WHAT THIS TASK INVOLVES:
Your job is to copy every record exactly.

RECORDS SHOWN:
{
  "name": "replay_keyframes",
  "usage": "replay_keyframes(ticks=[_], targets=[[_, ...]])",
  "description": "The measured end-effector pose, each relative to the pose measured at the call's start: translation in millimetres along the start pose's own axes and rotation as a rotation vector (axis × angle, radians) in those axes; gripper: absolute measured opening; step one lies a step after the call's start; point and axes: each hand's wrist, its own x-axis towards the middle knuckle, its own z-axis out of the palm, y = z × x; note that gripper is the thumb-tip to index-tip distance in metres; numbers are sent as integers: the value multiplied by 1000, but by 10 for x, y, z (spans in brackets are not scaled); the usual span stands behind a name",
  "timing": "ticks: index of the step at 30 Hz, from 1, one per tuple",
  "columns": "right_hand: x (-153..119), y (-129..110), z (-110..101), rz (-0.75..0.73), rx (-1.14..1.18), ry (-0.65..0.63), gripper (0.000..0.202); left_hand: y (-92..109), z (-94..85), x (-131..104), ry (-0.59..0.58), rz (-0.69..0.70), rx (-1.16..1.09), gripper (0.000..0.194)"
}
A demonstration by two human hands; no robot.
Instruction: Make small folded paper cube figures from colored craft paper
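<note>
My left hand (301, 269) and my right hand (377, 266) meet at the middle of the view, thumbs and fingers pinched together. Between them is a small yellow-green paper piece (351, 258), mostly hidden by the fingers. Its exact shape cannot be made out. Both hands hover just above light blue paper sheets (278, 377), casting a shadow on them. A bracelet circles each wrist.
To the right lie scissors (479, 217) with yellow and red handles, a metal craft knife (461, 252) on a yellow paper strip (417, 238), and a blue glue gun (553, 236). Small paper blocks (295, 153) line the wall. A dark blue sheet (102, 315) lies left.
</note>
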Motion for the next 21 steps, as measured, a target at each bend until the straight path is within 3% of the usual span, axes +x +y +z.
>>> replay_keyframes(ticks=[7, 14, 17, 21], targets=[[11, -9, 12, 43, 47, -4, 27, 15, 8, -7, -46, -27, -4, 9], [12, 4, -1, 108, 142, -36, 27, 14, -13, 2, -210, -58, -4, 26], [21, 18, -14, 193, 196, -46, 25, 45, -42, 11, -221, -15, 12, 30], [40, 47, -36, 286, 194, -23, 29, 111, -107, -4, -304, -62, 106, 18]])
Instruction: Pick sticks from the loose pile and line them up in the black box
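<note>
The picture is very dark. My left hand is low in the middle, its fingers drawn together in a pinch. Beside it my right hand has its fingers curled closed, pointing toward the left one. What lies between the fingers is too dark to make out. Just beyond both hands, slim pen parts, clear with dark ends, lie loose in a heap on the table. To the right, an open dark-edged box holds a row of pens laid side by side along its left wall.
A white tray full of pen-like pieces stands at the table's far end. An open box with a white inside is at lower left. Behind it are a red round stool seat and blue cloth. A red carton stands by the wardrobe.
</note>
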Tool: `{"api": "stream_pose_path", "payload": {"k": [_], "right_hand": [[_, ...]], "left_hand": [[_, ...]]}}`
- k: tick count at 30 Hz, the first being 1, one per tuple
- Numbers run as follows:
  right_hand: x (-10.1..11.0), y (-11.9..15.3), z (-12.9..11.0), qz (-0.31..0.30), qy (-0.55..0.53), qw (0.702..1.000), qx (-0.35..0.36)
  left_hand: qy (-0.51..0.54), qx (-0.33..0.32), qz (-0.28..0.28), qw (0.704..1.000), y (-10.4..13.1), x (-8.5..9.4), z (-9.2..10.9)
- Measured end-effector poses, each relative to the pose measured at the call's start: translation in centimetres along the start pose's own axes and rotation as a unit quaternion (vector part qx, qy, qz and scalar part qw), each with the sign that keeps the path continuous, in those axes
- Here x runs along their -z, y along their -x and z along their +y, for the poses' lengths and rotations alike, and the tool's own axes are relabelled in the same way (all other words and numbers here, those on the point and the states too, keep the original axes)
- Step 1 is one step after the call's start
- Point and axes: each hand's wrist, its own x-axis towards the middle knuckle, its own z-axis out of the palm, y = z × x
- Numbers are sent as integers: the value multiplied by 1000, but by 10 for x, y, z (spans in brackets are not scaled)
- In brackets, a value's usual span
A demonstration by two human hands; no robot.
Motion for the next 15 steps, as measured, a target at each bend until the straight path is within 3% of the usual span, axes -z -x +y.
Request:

RESPONSE:
{
  "name": "replay_keyframes",
  "usage": "replay_keyframes(ticks=[_], targets=[[_, ...]])",
  "description": "The measured end-effector pose, each relative to the pose measured at the call's start: translation in millimetres along the start pose's own axes and rotation as a rotation vector (axis × angle, radians) in those axes; gripper: absolute measured opening; step one lies a step after the call's start; point and axes: each hand's wrist, its own x-axis towards the middle knuckle, its own z-axis out of the palm, y = z × x; note that gripper is the thumb-tip to index-tip distance in metres; numbers are sent as integers: the value multiplied by 1000, but by 10 for x, y, z (spans in brackets are not scaled); the usual span stands behind a name",
  "timing": "ticks: index of the step at 30 Hz, from 1, one per tuple",
  "columns": "right_hand: x (-153..119), y (-129..110), z (-110..101), rz (-0.75..0.73), rx (-1.14..1.18), ry (-0.65..0.63), gripper (0.000..0.202); left_hand: y (-92..109), z (-94..85), x (-131..104), ry (-0.59..0.58), rz (-0.69..0.70), rx (-1.16..1.09), gripper (0.000..0.194)"
}
A demonstration by two human hands; no robot.
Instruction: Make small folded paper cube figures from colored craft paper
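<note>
My left hand (301, 269) and my right hand (377, 266) meet at the middle of the view, thumbs and fingers pinched together. Between them is a small yellow-green paper piece (351, 258), mostly hidden by the fingers. Its exact shape cannot be made out. Both hands hover just above light blue paper sheets (278, 377), casting a shadow on them. A bracelet circles each wrist.
To the right lie scissors (479, 217) with yellow and red handles, a metal craft knife (461, 252) on a yellow paper strip (417, 238), and a blue glue gun (553, 236). Small paper blocks (295, 153) line the wall. A dark blue sheet (102, 315) lies left.
</note>
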Motion for the next 21 steps, as measured, a target at each bend until the straight path is within 3% of the usual span, axes +x +y +z.
>>> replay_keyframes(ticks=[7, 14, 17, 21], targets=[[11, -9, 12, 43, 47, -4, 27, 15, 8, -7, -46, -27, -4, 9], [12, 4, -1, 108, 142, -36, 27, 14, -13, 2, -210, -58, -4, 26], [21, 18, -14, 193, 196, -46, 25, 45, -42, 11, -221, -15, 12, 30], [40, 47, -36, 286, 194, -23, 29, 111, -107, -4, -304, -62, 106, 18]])
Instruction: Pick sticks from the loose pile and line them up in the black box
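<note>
The picture is very dark. My left hand is low in the middle, its fingers drawn together in a pinch. Beside it my right hand has its fingers curled closed, pointing toward the left one. What lies between the fingers is too dark to make out. Just beyond both hands, slim pen parts, clear with dark ends, lie loose in a heap on the table. To the right, an open dark-edged box holds a row of pens laid side by side along its left wall.
A white tray full of pen-like pieces stands at the table's far end. An open box with a white inside is at lower left. Behind it are a red round stool seat and blue cloth. A red carton stands by the wardrobe.
</note>
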Tool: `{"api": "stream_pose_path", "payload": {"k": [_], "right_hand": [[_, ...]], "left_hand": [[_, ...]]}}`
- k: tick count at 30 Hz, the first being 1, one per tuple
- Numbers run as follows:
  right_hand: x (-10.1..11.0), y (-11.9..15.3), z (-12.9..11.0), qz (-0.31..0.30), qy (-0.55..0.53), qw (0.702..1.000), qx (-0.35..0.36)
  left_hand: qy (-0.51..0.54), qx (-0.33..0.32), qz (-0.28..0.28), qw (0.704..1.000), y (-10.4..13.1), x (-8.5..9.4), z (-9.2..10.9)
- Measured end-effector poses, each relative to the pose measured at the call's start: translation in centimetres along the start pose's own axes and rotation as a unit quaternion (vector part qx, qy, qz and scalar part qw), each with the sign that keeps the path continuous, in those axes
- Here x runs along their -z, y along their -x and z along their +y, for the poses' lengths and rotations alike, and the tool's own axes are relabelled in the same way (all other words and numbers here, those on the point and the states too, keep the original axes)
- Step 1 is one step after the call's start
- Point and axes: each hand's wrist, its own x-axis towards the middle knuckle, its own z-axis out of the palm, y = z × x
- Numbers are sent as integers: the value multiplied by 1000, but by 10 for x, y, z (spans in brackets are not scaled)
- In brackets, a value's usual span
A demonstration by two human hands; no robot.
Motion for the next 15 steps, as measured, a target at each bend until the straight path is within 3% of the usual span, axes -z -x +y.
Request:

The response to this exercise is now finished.